The U.S. Treasury put out a fact sheet this week that seeks to provide clarity on its proposed tax compliance reform initiative and its financial reporting requirements.
In it, the Treasury seeks to answer how the financial reporting proposal will work and clear up misinformation about it.
“Financial institutions and banks will add just two additional numbers to the information that they already supply to taxpayers and the IRS: the total amount of funds deposited into the account and the total amount withdrawn over the course of a year. The scope of this information sharing is extremely limited. Banks will not share with the IRS any information to track individual transactions under this proposal, and the IRS will have no ability to track individual transactions,” Treasury officials wrote.
Treasury officials say the rationale for this reform is so the IRS can use this additional aggregate information to focus its enforcement efforts on wealthy tax evaders, adding that it will improve their ability to identify tax evasion and decrease audits of compliant taxpayers.
Treasury officials said that rates of tax compliance are based largely on how taxpayers accrue income.

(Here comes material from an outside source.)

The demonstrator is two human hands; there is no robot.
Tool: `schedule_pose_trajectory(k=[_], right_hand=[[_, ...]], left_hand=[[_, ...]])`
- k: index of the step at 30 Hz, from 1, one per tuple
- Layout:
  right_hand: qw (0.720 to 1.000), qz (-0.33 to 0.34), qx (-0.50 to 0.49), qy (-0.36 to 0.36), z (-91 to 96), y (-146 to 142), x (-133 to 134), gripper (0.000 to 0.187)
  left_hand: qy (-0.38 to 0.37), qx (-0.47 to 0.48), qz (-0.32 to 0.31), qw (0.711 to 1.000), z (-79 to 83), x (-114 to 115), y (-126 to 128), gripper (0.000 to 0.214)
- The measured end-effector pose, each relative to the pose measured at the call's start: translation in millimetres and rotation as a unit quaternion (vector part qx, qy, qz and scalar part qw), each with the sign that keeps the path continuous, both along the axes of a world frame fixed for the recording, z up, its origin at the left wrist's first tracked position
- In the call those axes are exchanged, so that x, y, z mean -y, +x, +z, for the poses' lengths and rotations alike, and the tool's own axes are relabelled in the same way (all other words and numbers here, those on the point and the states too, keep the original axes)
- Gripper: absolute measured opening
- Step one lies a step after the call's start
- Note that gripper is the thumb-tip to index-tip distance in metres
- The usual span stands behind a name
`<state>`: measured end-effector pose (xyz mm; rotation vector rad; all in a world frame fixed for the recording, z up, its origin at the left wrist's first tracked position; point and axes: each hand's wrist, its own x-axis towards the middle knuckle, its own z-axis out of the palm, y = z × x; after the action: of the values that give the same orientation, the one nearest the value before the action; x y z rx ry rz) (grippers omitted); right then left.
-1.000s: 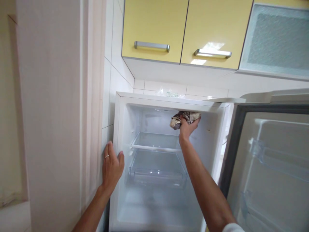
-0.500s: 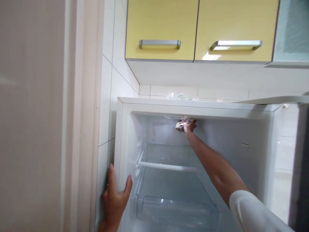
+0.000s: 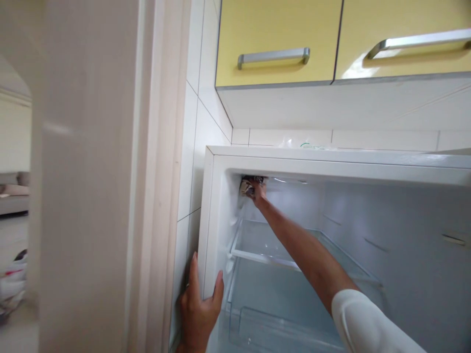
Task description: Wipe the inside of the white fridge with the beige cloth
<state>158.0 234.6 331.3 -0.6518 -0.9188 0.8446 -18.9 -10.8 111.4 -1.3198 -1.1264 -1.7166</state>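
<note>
Item one: a crumpled patterned cloth [image 3: 245, 188], dark and cream, up in the top left corner of the refrigerator [image 3: 331, 164] cavity, where ceiling and side wall meet. From here it seems to touch both, though the exact contact is hidden.

Item two: the right hand [image 3: 259, 190], closed round the cloth, arm stretched across the opening, a white sleeve [image 3: 368, 318] behind it.

Item three: the left hand [image 3: 198, 306], well apart from the right, at the refrigerator's left front edge, thumb spread from the fingers, holding no loose object. Whether it bears weight, I cannot tell.

Step in hand, in my judgement: wiping the upper inside corner — cloth pressed into the bend, the other hand probably a brace. The next move calls for a firm bunch of cloth, even pressure along the seam, and an arm kept clear of the shelf [image 3: 265, 258] beneath.

Further out: a clear drawer [image 3: 287, 326] below the shelf; a thin plastic bag [image 3: 311, 145] on top; yellow cabinets [image 3: 279, 29] overhead; white wall tiles [image 3: 187, 157] to the left — then a pale door frame [image 3: 158, 147].
</note>
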Motion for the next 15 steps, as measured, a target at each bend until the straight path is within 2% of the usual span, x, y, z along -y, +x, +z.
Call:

Those who receive their income that is reported on by a third-party source, such as wage earners, exhibit near-perfect compliance rates. On the other hand, taxpayers who make money in hard-to-trace ways have far lower rates of compliance, as there is no third-party source that reports income to tax authorities.
“Instead, these taxpayers take advantage of the fact that certain income streams are hidden from the IRS, with no information that the IRS can use to detect noncompliance,” Treasury officials said.
This has led to a two-tiered system, Treasury said, where taxes are mandatory for wage earners and beneficiaries of federal programs — like Social Security recipients — while others have far more discretion over whether they pay their taxes. Ultimately, low- and middle-income taxpayers have higher rates of compliance, while upper-income taxpayers likely have higher rates of evasion.
The Treasury estimates that the cost of tax evasion among the top 1 percent of taxpayers exceeds $160 billion a year.
To close this gap, Treasury officials say the IRS needs the resources and information, which this new compliance proposal seeks to provide. Part of the investment involves hiring enforcement agents who are trained to pursue tax evasion by upper-income taxpayers. Audit rates will not rise for taxpayers making under $400,000 a year.
Congress reviewed this proposed tax compliance reform and had concerns about its scope, so it carved out an exemption for wage and salary earners and federal program beneficiaries from the reporting structure.
In the fact sheet, Treasury also addressed widespread mischaracterization” of the proposal. One misconception is that banks will have to report individual transactions to the IRS.
“To be clear: The financial reporting proposal does not include reporting on individual transactions of any amount. Instead, banks would add two additional data points to the information that is already supplied to tax the IRS: how much money went into the account over the course of the year, and how much came out,” Treasury stated.
A second misconception is that all Americans will be under greater IRS scrutiny. The reality is, stated Treasury officials, is that every bank account that earns at least $10 in interest is already reported on to the IRS. Further, much more detailed information reporting already exists on wage, salary, and investment income.
“There is nothing novel about the scope of the information reported to the IRS. The only difference is the group of taxpayers that it is extended to, as this reporting would serve to eliminate the existing disparity between American workers, whose income is already reported on the IRS; and disproportionately wealthy individuals who earn income in ways not visible to the IRS, and thus, are easily able to evade,” Treasury officials said.
Treasury added that under the current proposal, financial accounts with money flowing in and out that totals less than $10,000 annually are not subject to any additional reporting.
Another misconception is that this will create new burdens for taxpayers and financial institutions.
“All that will happen from a compliant taxpayer’s perspective is receiving two additional data points from their bank and a lower likelihood of a costly audit. And leading banking experts have stated publicly that the reporting regime under consideration would be simple to enact and virtually cost-free for banks,” Treasury officials said.